> [WORK REQUIRED]:
Only a slice of the listing below is wanted. Retype the lines from the one containing "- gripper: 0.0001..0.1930" through the one containing "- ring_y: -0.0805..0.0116", exactly, both ends included.

> [GIVEN INFORMATION]:
● ● ●

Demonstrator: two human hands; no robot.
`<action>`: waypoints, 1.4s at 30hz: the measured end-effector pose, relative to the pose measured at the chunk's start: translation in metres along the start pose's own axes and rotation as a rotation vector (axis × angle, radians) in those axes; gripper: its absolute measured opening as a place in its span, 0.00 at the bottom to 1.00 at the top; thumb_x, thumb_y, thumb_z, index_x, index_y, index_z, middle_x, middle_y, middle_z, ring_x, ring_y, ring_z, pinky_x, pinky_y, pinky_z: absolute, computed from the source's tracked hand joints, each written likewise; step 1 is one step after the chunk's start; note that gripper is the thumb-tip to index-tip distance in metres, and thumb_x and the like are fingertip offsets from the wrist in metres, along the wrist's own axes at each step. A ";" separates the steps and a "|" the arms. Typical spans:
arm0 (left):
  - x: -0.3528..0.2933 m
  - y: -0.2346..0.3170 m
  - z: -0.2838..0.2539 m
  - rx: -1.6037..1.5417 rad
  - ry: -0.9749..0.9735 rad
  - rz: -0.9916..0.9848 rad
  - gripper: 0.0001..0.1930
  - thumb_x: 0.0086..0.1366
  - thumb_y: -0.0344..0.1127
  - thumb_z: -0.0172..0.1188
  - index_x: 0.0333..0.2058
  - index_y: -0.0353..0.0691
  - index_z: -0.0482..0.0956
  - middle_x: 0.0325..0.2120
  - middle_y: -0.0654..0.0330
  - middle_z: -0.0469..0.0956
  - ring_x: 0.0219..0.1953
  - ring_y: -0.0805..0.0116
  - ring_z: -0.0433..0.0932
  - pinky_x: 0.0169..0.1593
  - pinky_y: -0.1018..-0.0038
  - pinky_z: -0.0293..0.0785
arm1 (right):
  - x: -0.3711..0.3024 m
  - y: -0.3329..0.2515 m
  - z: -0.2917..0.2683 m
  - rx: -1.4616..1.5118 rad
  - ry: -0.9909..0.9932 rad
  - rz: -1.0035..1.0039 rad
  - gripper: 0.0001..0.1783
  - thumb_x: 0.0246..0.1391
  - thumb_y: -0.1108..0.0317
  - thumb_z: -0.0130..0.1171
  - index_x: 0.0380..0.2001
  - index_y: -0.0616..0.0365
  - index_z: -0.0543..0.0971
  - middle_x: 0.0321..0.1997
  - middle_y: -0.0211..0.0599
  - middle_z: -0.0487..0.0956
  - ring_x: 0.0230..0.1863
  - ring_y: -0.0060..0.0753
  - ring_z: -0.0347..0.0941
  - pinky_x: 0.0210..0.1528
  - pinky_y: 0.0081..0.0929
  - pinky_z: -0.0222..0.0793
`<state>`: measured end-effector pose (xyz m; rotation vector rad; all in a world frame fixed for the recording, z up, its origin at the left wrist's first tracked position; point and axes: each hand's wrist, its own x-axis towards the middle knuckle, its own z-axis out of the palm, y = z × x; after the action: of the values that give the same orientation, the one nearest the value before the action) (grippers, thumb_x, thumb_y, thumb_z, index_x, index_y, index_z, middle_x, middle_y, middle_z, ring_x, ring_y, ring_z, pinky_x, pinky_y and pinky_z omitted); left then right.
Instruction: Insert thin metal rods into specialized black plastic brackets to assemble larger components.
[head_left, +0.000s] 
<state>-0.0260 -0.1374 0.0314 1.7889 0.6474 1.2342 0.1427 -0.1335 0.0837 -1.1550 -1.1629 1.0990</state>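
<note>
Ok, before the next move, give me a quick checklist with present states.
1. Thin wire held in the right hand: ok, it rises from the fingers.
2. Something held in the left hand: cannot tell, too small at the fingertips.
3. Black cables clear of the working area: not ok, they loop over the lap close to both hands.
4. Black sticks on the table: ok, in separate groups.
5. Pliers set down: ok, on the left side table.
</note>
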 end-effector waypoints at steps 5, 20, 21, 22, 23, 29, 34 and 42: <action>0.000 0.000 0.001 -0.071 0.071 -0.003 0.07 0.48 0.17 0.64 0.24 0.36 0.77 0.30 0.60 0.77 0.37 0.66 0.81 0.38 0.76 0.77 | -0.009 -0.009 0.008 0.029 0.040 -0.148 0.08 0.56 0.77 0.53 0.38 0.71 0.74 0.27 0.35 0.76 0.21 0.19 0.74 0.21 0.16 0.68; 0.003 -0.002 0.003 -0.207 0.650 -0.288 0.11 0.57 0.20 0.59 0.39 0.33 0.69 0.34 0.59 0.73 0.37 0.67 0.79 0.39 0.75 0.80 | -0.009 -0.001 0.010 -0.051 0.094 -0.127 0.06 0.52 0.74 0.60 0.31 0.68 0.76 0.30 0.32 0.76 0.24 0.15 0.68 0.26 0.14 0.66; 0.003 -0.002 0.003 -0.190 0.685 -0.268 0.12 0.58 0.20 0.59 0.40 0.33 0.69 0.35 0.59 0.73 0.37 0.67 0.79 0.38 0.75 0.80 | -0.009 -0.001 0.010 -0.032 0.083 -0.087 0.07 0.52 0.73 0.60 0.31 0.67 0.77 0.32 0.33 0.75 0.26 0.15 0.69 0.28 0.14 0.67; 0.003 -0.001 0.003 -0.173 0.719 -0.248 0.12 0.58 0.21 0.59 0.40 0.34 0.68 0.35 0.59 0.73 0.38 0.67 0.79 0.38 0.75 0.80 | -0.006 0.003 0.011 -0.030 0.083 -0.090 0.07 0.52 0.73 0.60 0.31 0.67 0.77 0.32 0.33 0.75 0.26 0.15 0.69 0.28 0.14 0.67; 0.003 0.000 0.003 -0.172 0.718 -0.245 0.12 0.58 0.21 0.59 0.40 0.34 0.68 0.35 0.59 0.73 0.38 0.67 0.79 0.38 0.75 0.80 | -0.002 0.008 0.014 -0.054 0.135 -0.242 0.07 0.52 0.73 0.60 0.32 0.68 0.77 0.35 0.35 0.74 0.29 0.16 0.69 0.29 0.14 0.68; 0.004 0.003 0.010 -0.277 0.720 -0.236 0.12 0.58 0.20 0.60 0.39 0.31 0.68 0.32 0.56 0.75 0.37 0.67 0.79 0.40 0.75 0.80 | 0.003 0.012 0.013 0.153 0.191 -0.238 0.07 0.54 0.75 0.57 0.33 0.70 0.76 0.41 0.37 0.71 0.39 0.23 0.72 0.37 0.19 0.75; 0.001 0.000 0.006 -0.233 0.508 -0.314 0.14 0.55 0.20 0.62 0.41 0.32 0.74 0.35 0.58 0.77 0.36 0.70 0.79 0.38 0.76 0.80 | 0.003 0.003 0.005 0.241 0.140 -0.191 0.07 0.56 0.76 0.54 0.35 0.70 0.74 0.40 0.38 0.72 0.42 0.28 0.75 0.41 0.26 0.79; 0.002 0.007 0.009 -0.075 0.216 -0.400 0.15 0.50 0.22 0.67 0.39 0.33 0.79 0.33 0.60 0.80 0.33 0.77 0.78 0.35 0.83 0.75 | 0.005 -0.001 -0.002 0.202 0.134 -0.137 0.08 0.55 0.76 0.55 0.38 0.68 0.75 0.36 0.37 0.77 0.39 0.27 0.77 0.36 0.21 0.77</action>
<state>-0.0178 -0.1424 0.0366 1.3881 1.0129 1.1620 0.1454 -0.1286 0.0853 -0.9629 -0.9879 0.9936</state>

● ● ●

> [SOLUTION BELOW]:
  - gripper: 0.0001..0.1930
  - thumb_x: 0.0086..0.1366
  - thumb_y: -0.0344..0.1127
  - thumb_z: -0.0172..0.1188
  - index_x: 0.0333..0.2058
  - index_y: -0.0353..0.0691
  - index_z: -0.0482..0.0956
  - middle_x: 0.0325..0.2120
  - middle_y: -0.0654..0.0330
  - middle_z: -0.0469..0.0956
  - ring_x: 0.0219..0.1953
  - ring_y: -0.0805..0.0116

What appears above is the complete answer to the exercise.